In particular, Lefebvre is critical of textual analysis; as he argues, “the problem is that any search for space in literary texts will find it everywhere and in every guise.…What texts can be considered special enough to provide the basis for ‘textual’ analysis?” (Lefebvre, 1991, p. 15). He did believe that “an already produced space” could be “decoded.…[or] read” (p. 17) but only in “its totality or global aspect” (p. 37). That is to say, we cannot single out individual spaces or texts for analysis but rather analysis needs to focus on the wider context: the societal production of space.
Therefore, a Lefebvrian perspective does not readily lend itself to the (textual) analysis of videogames or game spaces, as Lefebvre’s emphasis is a much wider critique of the production of all social space. Therefore, we need to look at how others have sought to develop and apply Lefebvre’s work; and I would suggest that Mark Gottdiener’s work is particularly helpful here.
Gottdiener (1985, p. 197) argues that Marxist's analysis offers us an awareness of “how space has been altered by such global phenomena as the multinational corporation.…it ignores.…horizontal linkages.…between groups, institutions, and holders of resources.” Hence, Gottdiener proposes a more “three-dimensional” model, which takes into consideration how capitalist modes of production do not just shape the “global” and “corporate cities” but also the “regional” and the “suburbs as well” (p. 198).

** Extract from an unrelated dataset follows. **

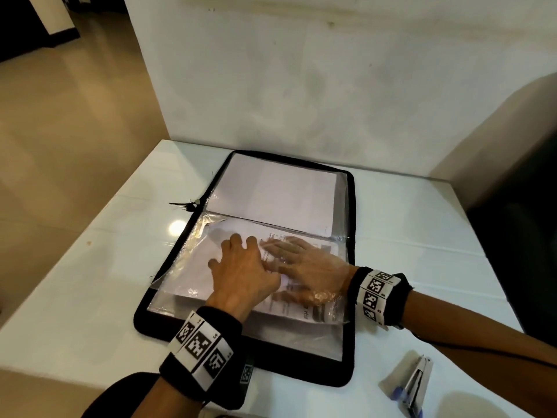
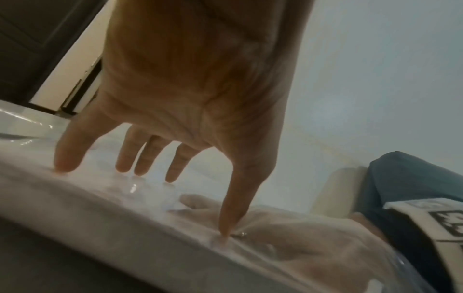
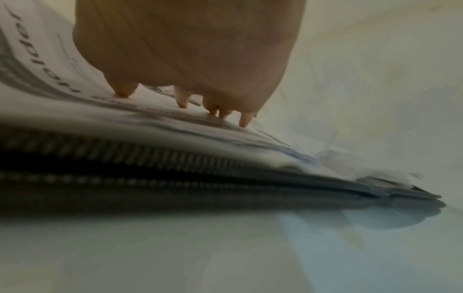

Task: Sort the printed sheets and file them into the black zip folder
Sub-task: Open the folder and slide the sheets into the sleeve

So here, Gottdiener attempts to develop Lefebvre’s top-down (macro-level) theory into a three-dimensional (meso-level) analysis. This, therefore, takes into account how global capitalist forces manifest themselves at an institutional level, such as the growing importance of consumer spaces, which he considers most notably in his work on theming.
Theming
It is upon this work of Lefebvre that Gottdiener (2000, 2001) develops his conceptualization of theming. For Gottdiener, theming involves the use of “advertising, branding and other corporate efforts to stimulate consumer demand” (Gotham, 2005, p. 227). Gottdiener argues the origins of theming can be found in the American fast-food diner. As he writes: ….the diner is essentially a simple shed adorned with symbols. The decorated shed became the forerunner for the themed restaurant of today. Now competition amongst fast-food franchises or restaurants, couple with increased affluence and the new consumer norms that support frequent meals outside the home, have pushed eating establishments into the use of thematic devices (Gottdiener, 2000, p. 272).
Themed spaces, such as, fast-food restaurants, theme parks, and similar, are examples of what Augé (1995) referred to as nonplaces. Nonplaces are spaces, which, in themselves, lack a history and identity, such as airports, motorway service stations and supermarkets. It is these kinds of sites that are then frequently themed. A theme, identity or brand, is imposed upon a bland canvas to create an exciting and spectacular customer experience. However, “spectacles must continually stimulate new forms of gratification and revelry if they are to remain attractive and profitable,” and as the expectations of the spectacular constantly escalate, “the extraordinary becomes ordinary” (Gotham, 2005, p. 234).
This is an argument similar to that made by the Neo-Marxist writer Theodor Adorno. Adorno argues that the “culture industry” (the capitalist industry that produces cultural products aimed at the masses) produces what they know will generate profit. As he writes, “[cultural goods] are produced for the market and aimed at the market” (Adorno, 1991, p. 34). Gottdiener (2001) examines how new spaces such as shopping malls, theme parks, themed restaurants, and airports are primarily designed and built to financially benefit those who own or operate them. He argues that simply to provide a threshold to a different experience would indeed be liminal, but creating the element of consumerism renders this a transition from “generalized participant in everyday life, perhaps as either a pedestrian or auto commuter, to the particular status of consumer” (Gottdiener, 2001, p. 10).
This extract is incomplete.